I would, for example, really appreciate a decent guide/tutorial on what settings (with higher end hardware in mind). All the talk of generating soft prompts seems to assume a great deal of existing domain knowledge and there are precious few examples of prompts, settings or soft prompts out there that seem to be suitable.
Most of the stuff that
is out there seems to assume that you're using NovelAI, Kobold on Colab or perhaps even something from the legendary, seemingly mythical era of an AI Dungeon golden age. Some of us missed that boat entirely.

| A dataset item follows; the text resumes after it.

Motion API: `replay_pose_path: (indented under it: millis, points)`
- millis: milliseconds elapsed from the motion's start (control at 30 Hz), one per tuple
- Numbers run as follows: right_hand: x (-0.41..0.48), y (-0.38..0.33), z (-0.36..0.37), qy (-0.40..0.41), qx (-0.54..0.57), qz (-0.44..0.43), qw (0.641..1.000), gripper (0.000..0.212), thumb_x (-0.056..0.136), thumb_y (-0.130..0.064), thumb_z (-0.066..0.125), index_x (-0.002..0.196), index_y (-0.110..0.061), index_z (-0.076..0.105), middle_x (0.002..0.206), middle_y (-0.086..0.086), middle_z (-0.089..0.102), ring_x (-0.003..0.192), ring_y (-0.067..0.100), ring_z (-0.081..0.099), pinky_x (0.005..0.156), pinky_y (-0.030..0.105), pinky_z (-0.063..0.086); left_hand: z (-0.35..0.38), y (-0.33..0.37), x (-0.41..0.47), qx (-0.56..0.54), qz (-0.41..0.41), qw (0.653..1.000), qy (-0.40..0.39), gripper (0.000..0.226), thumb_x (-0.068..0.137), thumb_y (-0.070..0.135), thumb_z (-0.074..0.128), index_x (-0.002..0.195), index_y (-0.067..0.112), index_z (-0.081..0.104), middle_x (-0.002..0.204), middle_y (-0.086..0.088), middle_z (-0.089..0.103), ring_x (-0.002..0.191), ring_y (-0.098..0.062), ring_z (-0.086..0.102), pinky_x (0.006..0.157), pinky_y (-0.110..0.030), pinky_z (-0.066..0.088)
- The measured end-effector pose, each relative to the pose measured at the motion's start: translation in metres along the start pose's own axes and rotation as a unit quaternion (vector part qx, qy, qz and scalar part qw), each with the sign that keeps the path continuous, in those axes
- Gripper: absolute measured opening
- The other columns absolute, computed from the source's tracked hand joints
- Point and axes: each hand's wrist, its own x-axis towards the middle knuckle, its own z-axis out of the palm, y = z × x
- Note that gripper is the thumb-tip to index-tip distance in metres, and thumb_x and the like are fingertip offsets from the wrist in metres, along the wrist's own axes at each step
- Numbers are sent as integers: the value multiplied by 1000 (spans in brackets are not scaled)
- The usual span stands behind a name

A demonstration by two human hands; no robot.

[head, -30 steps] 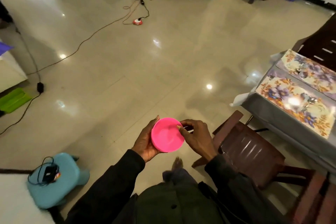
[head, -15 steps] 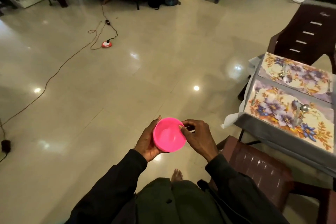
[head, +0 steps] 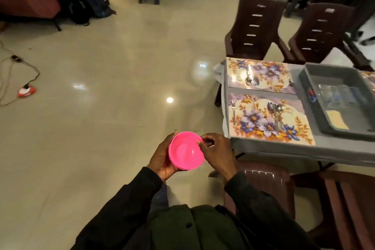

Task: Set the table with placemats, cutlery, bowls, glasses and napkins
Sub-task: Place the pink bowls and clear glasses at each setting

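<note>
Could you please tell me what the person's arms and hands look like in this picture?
Long black sleeves cover both arms to the wrists: the left sleeve and right sleeve. The left hand and right hand are bare, without gloves.

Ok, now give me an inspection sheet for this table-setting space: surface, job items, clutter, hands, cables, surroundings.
Surface: grey-clothed table with a near placemat and a far placemat side by side.
Job's things: fork and spoons on the near placemat; cutlery on the far placemat; grey tray holds glasses and yellow napkins; pink bowl is off the table.
Clutter: backpacks on the floor.
Hands: left hand cups the pink bowl; right hand pinches its rim.
Cables: cable and red plug block on the floor, left.
Surroundings: brown chairs, glossy tiled floor.
</note>
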Motion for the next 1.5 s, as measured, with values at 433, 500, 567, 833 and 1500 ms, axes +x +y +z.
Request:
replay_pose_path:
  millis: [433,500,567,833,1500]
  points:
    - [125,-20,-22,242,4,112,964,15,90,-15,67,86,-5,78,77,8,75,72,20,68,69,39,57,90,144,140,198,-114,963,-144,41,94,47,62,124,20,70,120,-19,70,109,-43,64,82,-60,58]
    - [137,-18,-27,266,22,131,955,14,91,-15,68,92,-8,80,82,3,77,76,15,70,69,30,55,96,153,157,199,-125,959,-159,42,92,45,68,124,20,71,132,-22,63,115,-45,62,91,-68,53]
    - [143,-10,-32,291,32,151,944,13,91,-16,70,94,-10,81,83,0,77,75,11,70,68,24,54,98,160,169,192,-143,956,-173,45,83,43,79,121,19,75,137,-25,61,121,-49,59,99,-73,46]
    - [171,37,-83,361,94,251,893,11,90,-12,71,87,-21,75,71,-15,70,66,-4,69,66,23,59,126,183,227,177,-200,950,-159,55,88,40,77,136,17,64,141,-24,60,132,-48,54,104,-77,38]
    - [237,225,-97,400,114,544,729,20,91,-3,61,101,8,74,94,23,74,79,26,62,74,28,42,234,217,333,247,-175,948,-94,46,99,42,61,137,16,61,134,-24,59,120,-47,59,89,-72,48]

So if you do have any tips on settings for Erebus 13B or indeed where to find soft prompts or more helpful soft prompt creation guides, please do share; there's a real drought of compatible fresh advice - particularly about the settings.
As an aside, InvokeAI is a not dissimilar image generation rabbit hole I stumbled down while researching this topic. Funnily enough, the image generation tool seems much less resource hungry than the writing tool.
I fear I have scratched the surface of something way bigger than I can handle. So for now, noob tips on WTF to do with the Repetition sampler in my sampler order, would be great. As an example.
In my most recent prompt I mistyped widow as window. It got weird real quick.